I hope I'm not overstepping with this, but I am scared alongside you about starting anything else this quickly afterwards, and especially this intensely. It doesn't sound like you're being kind enough to yourself to give enough time to process, or to build up the emotional management skills you're hoping to. Coming on so strongly to someone who's just been through something like this doesn't speak very highly of this guy's character either, from where I'm sitting (just north of total ignorance, but still).
Whatever happens, I hope you find the space and peace to train those relationship and emotional skills you want for yourself, and the person or persons who help you to reinforce them.

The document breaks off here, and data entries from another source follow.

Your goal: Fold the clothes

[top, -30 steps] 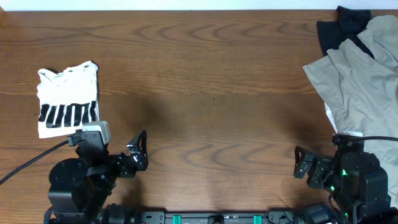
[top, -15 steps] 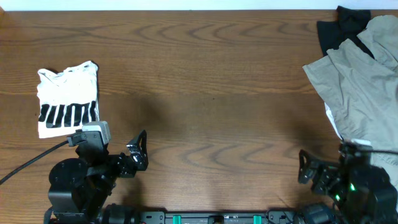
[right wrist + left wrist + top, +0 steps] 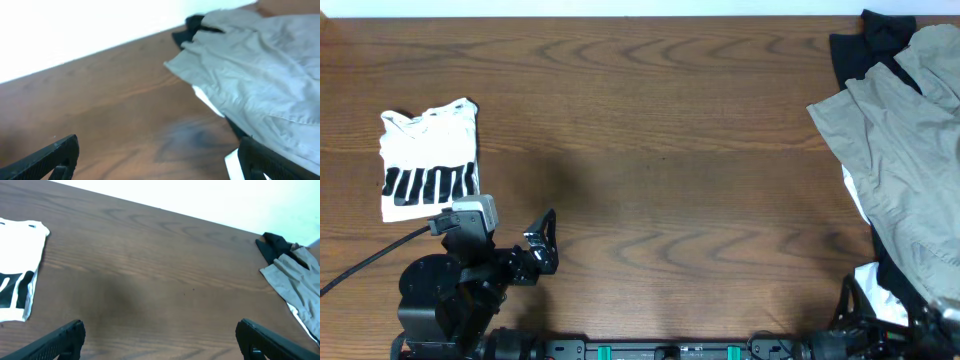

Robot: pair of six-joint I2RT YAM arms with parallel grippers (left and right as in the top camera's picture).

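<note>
no readable text, labels or numbers

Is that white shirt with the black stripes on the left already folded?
Folded: the white shirt lies as a compact rectangle with tidy edges, unlike the rumpled grey garment at the right.

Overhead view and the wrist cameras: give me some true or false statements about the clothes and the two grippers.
1. The white top with black stripes lies folded on the left side of the brown wooden table. True.
2. The light grey fabric garment lies neatly folded at the centre. False: it lies heaped and unfolded at the right edge.
3. The left gripper is open and empty. True.
4. The right gripper is shut on the grey garment. False: it is open and empty.
5. A black garment lies at the far right corner, against the grey one. True.
</note>
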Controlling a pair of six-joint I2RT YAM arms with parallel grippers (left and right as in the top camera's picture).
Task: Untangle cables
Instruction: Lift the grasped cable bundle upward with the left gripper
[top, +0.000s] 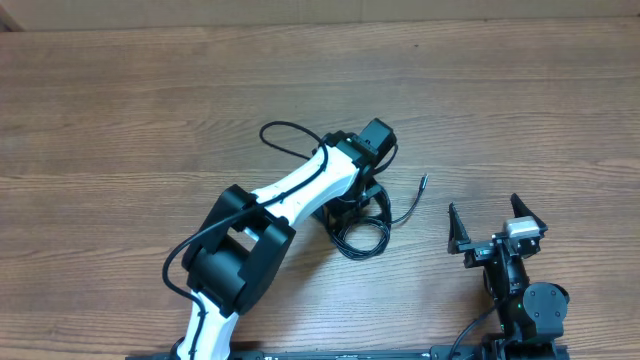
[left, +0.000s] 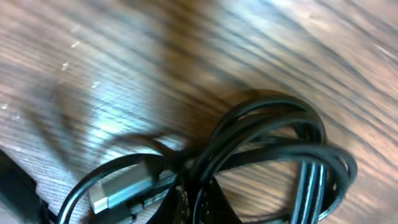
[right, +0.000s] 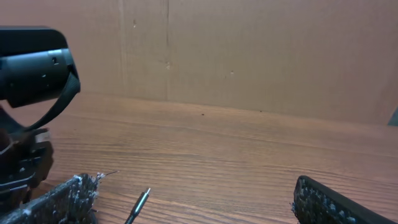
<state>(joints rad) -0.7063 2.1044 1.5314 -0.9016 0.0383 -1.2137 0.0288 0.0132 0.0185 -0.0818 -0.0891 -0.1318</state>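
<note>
The cables (top: 362, 232) lie as a tangle of thin black loops at mid-table, with one loose plug end (top: 423, 182) pointing away to the right. My left gripper (top: 350, 205) is down over the tangle. In the left wrist view its jaws (left: 189, 206) are pressed together on strands of the cables (left: 280, 146), just beside a silver plug (left: 121, 186). My right gripper (top: 490, 222) stands open and empty to the right of the tangle. Its fingers (right: 62, 199) are wide apart, and the loose plug tip (right: 140, 202) lies on the wood between them.
The left arm (top: 290, 195) stretches from the near edge across the table's middle, its own thicker wire (top: 285, 135) looping out to the left. A brown cardboard wall (right: 249, 56) closes off the far side. Bare wooden tabletop (top: 120, 120) surrounds the tangle.
</note>
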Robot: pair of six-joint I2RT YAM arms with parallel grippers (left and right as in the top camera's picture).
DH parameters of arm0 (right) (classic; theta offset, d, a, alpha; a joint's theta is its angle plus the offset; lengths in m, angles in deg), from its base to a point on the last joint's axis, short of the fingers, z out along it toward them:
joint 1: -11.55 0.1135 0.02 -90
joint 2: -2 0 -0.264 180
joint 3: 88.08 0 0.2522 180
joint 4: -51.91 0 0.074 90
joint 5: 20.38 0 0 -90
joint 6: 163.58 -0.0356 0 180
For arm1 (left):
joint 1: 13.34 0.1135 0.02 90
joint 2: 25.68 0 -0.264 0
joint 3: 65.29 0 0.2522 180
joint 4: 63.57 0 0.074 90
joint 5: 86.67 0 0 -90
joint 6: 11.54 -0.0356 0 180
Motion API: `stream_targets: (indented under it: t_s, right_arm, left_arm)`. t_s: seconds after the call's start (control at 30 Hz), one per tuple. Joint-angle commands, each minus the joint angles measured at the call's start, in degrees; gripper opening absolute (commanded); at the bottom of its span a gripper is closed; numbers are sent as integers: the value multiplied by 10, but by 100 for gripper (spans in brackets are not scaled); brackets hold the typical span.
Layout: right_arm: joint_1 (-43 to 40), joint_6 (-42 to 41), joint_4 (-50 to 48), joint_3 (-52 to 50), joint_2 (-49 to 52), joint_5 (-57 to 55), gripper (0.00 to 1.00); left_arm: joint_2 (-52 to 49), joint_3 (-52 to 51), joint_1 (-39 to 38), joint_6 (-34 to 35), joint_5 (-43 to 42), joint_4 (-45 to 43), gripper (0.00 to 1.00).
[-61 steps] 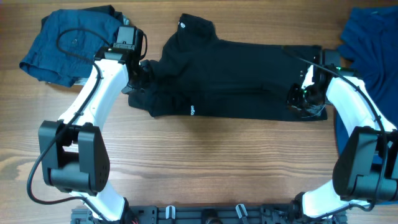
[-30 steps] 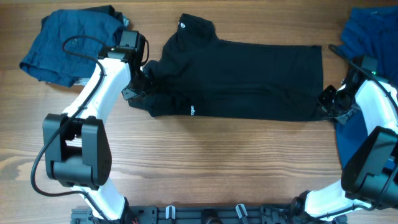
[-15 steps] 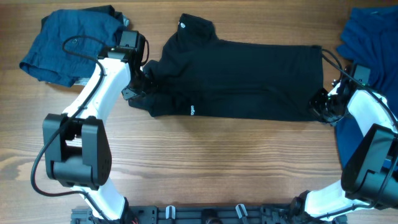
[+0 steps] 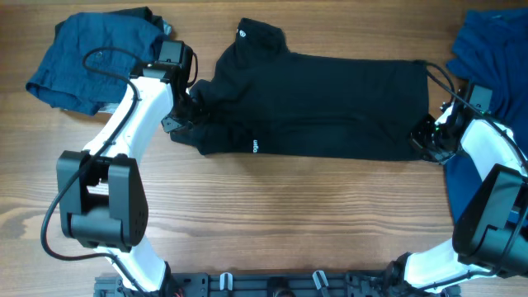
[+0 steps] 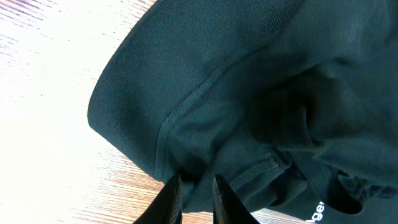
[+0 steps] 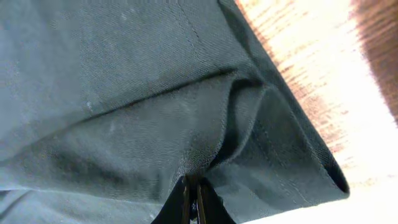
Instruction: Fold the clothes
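Wood-grain table [image 4: 272, 206], soft black shirt [image 4: 330, 107] in long rectangle, rumpled blue garment [image 4: 91, 58]

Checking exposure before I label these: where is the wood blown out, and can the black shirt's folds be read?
Overhead: even light, table grain clear, shirt a nearly flat dark mass. Left wrist: table washed pale at the left, seams sharp. Right wrist: table blown out at the right, weave and crease plain.

Shirt [image 4: 322, 103] on table [image 4: 272, 214] centre; left garment [image 4: 91, 54] far corner, right garment [image 4: 495, 49] at edge.
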Motion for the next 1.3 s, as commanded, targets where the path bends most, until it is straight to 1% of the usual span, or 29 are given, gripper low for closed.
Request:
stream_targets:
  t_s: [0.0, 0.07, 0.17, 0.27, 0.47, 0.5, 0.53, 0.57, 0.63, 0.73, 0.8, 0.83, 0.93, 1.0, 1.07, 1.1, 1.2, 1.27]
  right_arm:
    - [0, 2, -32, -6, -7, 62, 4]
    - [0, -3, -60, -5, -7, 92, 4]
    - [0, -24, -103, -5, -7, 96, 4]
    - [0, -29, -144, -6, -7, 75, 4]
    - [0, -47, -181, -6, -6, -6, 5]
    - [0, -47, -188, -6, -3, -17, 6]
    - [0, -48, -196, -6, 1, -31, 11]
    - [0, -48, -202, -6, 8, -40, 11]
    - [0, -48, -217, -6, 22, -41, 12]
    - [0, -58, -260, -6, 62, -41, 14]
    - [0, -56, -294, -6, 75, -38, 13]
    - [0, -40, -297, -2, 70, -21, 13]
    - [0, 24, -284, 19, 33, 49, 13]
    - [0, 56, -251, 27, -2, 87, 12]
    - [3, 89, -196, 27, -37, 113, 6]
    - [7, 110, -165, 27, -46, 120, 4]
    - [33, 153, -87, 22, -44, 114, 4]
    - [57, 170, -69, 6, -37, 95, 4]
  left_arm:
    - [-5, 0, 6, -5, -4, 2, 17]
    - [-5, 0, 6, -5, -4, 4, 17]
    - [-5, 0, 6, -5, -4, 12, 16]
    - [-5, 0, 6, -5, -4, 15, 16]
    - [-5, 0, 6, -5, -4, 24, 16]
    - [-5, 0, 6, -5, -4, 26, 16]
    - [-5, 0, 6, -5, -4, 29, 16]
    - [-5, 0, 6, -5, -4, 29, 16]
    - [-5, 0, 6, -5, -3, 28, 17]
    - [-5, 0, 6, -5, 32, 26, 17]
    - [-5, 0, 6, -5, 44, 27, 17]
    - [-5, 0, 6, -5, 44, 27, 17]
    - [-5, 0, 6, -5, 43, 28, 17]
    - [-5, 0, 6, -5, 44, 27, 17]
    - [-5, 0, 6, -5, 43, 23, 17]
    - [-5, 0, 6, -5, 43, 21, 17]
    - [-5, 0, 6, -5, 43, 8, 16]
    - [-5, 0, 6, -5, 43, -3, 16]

Your suggestion in the second paragraph sounds good. Most of our fights were more or less caused by extrapolating information incorrectly due to our high strung emotions. Things like she'd mention a famous person in passing, and I would happen to know said famous person had a horrific controversy, and I'd suddenly go on high alert thinking she supported said terrible things, which would snowball into "If she supports that terrible thing, she must support all these other terrible things as well," at which point I'd explode, she having no idea why because she didn't know about said controversy and didn't even like said famous person very much in the first place.
When she'd blow up at me, it was usually because I ignored a load of warning signs that she was in a really bad mood, because I felt bad not helping when she felt bad, but the only help she actually needed was for me to leave her alone until she could settle down.
As for the new guy, the situation is a little complicated by the fact that he did actually try to do the polyamory thing at first, and a bit into that is when he first confessed that he was in love with me. However, we realized that what he was really hoping for was that I'd fall for him so hard I'd decide I wanted to be exclusively with him. Once he realized that, that's when we realized polyamory wasn't going to work and I had to make a decision.
It still disturbs me a bit that that happened so fast, but I don't feel like I should be judging since I was exactly like that with my ex before we started dating. Just fell so deeply in love that I couldn't bear not telling her.
At the same time though, maybe that should make me more worried, because I was absolutely off my rocker back then and the first year of our relationship was almost entirely her reigning me in and teaching me how to approach relationships in a more healthy way.
💕 the topics are different but the pattern is similar to some of the struggles my wife and I have faced together. In many cases, my own anxiety and hypervigilance tendencies have caused me to react to small things and turn them into big deals. It's incredibly easy to just... be in those moments. "I feel" statements have helped me to give agency back to myself in those times, and I hope you discover the tools that best help you in those situations.
My knee-jerk reaction about the person is changed because of the complications; my hope for you to have the time and peace to choose how you decide to is not. Whatever you decide to do, use the opportunities you get to practice the skills that will help you be the person you want to be. If that involves him, I hope you do great. If it doesn't, I hope you do great.